### What the exercise asks
The listing below should be printed again word for word, without any images.

### Source data

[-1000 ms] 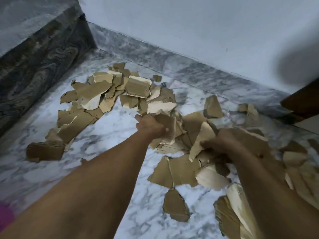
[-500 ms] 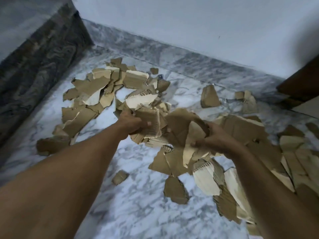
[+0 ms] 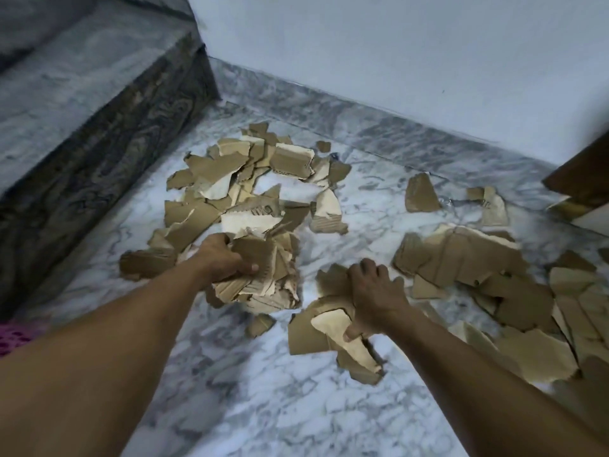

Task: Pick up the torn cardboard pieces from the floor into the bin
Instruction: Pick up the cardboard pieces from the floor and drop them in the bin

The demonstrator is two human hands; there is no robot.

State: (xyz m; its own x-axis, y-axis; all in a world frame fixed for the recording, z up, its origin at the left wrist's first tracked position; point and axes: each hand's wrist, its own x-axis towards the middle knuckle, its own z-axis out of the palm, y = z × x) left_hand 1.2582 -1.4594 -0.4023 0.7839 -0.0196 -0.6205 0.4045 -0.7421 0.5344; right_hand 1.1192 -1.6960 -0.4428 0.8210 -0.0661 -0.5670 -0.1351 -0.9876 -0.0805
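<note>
Head view, marble step (image 3: 99, 103) left, wooden door (image 3: 583, 173) right

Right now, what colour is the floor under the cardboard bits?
White marble floor with grey veins, seen best in the head view.

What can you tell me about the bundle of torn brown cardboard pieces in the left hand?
The bundle of torn brown cardboard pieces is a thick, messy stack of corrugated scraps with ragged edges, some showing pale inner faces and ribbed fluting. The left hand grips it from the left side, thumb across the top brown piece. It sits low over the white-and-grey marble floor, near other scattered scraps; whether it touches the floor cannot be told.
</note>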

### Finished task
[-1000 ms] 
[-500 ms] 
[+0 ms] 

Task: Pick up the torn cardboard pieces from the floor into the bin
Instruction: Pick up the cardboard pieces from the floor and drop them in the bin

The demonstrator is two human hands; there is no robot.

State: (xyz m; its own x-axis, y-axis; all in a world frame fixed for the recording, z up, its origin at the left wrist's first tracked position; point and axes: each hand's wrist, its own x-axis towards the middle knuckle, its own z-axis out of the palm, y = z × x) left_hand 1.2582 -1.4594 -0.4023 0.7839 -0.0196 -0.6205 0.4045 -0.7421 0.5344; right_hand 1.1192 -1.6960 -0.4428 0.8210 -0.0661 -0.5670 -0.1351 -0.9876 -0.0805
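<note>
Head view, marble step (image 3: 99, 103) left, wooden door (image 3: 583, 173) right

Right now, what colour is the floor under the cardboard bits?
White marble floor with grey veins, seen best in the head view.

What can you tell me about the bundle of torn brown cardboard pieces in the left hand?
The bundle of torn brown cardboard pieces is a thick, messy stack of corrugated scraps with ragged edges, some showing pale inner faces and ribbed fluting. The left hand grips it from the left side, thumb across the top brown piece. It sits low over the white-and-grey marble floor, near other scattered scraps; whether it touches the floor cannot be told.
</note>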

The response is finished, and the exercise is complete.